══ EXTRACTED RECORDS
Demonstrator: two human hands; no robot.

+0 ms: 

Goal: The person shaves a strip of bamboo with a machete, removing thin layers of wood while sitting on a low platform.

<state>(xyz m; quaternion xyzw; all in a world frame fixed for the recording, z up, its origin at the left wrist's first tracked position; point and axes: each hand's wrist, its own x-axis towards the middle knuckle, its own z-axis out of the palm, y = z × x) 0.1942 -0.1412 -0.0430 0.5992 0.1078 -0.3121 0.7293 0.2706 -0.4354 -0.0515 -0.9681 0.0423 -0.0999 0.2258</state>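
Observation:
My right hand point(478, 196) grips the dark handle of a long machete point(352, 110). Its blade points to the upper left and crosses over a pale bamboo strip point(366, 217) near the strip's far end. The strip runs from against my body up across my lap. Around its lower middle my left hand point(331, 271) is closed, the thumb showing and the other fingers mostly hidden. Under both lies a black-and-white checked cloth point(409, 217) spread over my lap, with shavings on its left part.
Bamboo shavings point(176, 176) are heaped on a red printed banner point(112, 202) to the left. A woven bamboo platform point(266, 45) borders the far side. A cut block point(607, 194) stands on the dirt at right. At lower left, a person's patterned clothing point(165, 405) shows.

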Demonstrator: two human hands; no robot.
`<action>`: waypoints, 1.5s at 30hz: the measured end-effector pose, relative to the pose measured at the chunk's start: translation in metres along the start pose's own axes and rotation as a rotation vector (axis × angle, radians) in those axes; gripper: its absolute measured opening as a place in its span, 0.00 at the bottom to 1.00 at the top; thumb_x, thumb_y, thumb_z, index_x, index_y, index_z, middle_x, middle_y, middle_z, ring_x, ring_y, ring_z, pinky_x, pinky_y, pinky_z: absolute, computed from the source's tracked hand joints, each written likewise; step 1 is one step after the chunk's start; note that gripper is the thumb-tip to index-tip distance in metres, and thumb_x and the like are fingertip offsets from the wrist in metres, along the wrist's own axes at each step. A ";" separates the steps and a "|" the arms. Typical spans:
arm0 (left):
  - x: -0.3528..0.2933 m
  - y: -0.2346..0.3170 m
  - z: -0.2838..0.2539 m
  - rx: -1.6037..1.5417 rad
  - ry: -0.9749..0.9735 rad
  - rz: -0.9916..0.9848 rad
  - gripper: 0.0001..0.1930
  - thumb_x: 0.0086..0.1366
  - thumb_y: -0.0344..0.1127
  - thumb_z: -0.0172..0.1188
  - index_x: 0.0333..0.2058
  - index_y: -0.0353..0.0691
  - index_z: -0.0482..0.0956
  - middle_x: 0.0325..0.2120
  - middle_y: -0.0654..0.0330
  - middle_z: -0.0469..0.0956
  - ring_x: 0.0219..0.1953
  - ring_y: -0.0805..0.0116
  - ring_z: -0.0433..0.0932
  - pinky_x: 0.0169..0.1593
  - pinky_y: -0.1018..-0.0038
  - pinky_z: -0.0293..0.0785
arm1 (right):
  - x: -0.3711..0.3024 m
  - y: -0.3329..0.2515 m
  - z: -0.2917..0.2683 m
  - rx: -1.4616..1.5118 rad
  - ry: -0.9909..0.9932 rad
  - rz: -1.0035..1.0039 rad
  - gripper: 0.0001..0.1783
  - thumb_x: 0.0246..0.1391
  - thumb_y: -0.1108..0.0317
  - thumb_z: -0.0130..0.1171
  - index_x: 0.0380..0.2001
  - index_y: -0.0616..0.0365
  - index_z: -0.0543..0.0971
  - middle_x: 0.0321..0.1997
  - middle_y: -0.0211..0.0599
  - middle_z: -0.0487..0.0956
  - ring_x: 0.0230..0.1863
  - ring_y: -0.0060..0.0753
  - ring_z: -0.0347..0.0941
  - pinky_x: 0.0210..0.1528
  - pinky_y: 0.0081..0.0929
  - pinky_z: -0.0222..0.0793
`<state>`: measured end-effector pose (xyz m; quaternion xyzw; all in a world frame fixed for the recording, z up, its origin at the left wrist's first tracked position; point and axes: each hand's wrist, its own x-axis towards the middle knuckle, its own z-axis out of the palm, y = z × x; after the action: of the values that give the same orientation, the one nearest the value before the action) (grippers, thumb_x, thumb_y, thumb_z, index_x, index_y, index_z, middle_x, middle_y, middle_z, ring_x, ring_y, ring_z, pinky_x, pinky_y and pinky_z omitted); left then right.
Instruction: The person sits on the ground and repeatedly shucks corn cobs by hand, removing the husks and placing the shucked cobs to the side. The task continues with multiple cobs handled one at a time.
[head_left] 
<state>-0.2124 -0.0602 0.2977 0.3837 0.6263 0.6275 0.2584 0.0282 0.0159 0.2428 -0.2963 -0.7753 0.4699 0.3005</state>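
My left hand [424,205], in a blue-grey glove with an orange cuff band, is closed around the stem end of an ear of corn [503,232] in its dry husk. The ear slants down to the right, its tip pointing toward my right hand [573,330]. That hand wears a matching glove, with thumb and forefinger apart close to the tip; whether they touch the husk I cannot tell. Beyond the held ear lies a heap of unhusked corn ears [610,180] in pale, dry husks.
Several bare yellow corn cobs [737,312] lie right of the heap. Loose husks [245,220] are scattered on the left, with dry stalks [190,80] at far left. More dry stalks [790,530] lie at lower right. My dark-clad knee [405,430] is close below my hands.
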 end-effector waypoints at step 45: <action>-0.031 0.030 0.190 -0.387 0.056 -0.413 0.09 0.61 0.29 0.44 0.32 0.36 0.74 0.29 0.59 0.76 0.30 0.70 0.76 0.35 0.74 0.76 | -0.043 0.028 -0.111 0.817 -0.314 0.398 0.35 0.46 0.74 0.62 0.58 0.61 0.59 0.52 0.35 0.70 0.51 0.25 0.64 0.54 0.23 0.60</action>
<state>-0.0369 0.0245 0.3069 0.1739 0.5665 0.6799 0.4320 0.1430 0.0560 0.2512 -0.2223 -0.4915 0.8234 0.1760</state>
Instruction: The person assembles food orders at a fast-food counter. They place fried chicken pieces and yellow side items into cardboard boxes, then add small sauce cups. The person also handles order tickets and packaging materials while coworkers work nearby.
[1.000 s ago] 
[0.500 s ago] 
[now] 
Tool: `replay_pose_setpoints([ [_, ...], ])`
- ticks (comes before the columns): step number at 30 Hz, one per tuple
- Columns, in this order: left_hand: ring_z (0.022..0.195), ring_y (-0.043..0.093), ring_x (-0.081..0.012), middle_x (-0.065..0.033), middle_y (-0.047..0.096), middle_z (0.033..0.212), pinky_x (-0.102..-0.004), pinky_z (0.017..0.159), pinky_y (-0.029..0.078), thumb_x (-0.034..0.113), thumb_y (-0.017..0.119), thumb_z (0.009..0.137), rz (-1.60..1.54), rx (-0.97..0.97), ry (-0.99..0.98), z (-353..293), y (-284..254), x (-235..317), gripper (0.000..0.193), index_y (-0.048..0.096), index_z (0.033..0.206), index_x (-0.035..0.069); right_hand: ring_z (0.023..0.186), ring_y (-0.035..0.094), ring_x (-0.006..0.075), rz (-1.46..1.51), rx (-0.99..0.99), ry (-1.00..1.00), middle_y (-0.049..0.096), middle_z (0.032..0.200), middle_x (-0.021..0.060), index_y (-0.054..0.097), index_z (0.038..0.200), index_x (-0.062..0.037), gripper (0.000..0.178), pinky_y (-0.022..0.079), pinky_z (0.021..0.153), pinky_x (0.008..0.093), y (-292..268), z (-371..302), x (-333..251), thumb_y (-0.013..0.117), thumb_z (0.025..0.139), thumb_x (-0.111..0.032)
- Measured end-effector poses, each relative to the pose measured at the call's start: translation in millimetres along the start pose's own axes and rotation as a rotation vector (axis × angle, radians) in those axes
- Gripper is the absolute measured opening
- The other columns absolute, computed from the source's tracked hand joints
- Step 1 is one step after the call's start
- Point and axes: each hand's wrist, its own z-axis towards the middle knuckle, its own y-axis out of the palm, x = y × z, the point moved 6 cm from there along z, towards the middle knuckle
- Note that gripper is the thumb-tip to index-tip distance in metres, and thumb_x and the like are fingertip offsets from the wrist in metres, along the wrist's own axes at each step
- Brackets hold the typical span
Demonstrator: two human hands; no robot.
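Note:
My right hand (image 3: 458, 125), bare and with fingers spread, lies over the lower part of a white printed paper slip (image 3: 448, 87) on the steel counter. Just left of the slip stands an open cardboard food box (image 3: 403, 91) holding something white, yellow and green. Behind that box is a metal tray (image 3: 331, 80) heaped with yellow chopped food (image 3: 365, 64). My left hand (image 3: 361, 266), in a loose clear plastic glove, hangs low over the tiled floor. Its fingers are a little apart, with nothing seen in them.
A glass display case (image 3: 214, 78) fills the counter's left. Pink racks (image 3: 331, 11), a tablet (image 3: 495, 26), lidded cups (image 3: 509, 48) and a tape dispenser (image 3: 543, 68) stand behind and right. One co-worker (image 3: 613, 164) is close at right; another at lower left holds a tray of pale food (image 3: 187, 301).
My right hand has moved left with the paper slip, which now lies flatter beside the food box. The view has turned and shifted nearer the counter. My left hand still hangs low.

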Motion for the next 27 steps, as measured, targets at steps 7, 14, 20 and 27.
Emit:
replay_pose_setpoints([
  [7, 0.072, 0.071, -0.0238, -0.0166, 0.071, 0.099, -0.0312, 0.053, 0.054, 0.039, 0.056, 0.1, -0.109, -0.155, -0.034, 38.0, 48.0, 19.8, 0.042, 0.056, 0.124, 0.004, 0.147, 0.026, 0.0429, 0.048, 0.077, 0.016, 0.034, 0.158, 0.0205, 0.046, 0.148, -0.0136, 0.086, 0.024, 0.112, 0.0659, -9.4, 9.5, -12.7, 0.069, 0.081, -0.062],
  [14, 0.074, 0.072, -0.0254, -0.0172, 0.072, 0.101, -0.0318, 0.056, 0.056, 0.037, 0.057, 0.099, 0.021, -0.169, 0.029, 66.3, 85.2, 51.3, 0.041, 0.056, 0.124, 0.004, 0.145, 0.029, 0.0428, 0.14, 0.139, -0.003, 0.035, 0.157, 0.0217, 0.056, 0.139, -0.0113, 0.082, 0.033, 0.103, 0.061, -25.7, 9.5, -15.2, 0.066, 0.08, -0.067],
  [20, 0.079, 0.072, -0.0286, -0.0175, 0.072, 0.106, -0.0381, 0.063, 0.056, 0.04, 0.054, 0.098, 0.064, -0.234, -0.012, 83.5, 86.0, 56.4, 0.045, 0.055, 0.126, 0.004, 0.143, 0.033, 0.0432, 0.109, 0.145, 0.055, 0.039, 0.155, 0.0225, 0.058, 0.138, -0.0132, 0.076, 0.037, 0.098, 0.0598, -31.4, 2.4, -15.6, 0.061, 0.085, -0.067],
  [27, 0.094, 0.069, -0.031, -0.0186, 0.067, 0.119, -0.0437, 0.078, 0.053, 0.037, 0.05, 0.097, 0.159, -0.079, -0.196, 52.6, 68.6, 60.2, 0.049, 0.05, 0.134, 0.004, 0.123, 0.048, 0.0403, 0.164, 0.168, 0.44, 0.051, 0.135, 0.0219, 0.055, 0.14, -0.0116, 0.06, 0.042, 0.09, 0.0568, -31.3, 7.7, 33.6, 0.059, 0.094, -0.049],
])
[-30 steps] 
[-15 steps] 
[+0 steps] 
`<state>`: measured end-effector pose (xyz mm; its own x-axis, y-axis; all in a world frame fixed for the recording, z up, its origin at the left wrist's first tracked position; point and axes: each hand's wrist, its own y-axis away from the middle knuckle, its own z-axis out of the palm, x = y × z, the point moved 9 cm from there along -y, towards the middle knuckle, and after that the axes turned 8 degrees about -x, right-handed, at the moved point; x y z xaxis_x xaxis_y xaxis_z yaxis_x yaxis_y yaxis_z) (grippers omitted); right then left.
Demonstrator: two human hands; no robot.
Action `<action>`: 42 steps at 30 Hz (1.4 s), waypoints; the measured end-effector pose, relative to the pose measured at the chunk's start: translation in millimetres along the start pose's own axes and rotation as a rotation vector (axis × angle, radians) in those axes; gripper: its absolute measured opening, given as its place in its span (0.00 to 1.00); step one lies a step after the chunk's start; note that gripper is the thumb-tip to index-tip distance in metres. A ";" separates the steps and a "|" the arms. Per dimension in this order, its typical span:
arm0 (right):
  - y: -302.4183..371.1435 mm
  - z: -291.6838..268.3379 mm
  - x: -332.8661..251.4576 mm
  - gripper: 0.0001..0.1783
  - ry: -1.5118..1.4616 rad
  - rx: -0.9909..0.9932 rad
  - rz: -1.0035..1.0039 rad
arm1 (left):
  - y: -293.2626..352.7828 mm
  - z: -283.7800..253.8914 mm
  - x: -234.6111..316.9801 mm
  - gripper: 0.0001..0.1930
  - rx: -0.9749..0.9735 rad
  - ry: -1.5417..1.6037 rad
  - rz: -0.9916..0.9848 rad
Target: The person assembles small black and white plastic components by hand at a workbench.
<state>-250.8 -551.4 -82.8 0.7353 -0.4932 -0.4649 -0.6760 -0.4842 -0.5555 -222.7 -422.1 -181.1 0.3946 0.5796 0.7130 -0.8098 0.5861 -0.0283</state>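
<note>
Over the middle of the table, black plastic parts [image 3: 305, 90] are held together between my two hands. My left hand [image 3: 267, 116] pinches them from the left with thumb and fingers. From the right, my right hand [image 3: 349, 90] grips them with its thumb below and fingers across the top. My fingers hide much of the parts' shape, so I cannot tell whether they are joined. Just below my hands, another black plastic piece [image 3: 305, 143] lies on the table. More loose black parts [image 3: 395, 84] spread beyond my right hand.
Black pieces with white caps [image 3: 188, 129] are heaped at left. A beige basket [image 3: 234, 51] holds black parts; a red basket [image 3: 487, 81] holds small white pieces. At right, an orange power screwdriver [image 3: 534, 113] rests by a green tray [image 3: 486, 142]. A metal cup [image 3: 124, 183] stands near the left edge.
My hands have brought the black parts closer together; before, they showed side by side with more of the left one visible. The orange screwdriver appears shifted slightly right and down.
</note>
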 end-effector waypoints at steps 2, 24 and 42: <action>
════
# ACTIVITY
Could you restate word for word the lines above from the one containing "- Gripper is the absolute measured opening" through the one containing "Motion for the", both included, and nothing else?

# THE COMPLETED TASK
- Gripper is the absolute measured opening
- The other columns absolute, computed from the source's tracked hand joints
- Step 1 is one step after the call's start
- Point and axes: each hand's wrist, its own z-axis towards the middle knuckle, its own y-axis out of the palm, x = y × z, the point moved 6 cm from there along z, towards the middle knuckle
- Note that gripper is the thumb-tip to index-tip distance in metres, and thumb_x and the like are fingertip offsets from the wrist in metres, along the wrist's own axes at each step
- Brackets hold the typical span
Demonstrator: two human hands; no robot.
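Note:
My right hand (image 3: 458, 125), bare and with fingers spread, lies over the lower part of a white printed paper slip (image 3: 448, 87) on the steel counter. Just left of the slip stands an open cardboard food box (image 3: 403, 91) holding something white, yellow and green. Behind that box is a metal tray (image 3: 331, 80) heaped with yellow chopped food (image 3: 365, 64). My left hand (image 3: 361, 266), in a loose clear plastic glove, hangs low over the tiled floor. Its fingers are a little apart, with nothing seen in them.
A glass display case (image 3: 214, 78) fills the counter's left. Pink racks (image 3: 331, 11), a tablet (image 3: 495, 26), lidded cups (image 3: 509, 48) and a tape dispenser (image 3: 543, 68) stand behind and right. One co-worker (image 3: 613, 164) is close at right; another at lower left holds a tray of pale food (image 3: 187, 301).
My right hand has moved left with the paper slip, which now lies flatter beside the food box. The view has turned and shifted nearer the counter. My left hand still hangs low.
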
Motion for the next 27 steps, as measured, targets at steps 7, 14, 20 and 27.

No further output is needed.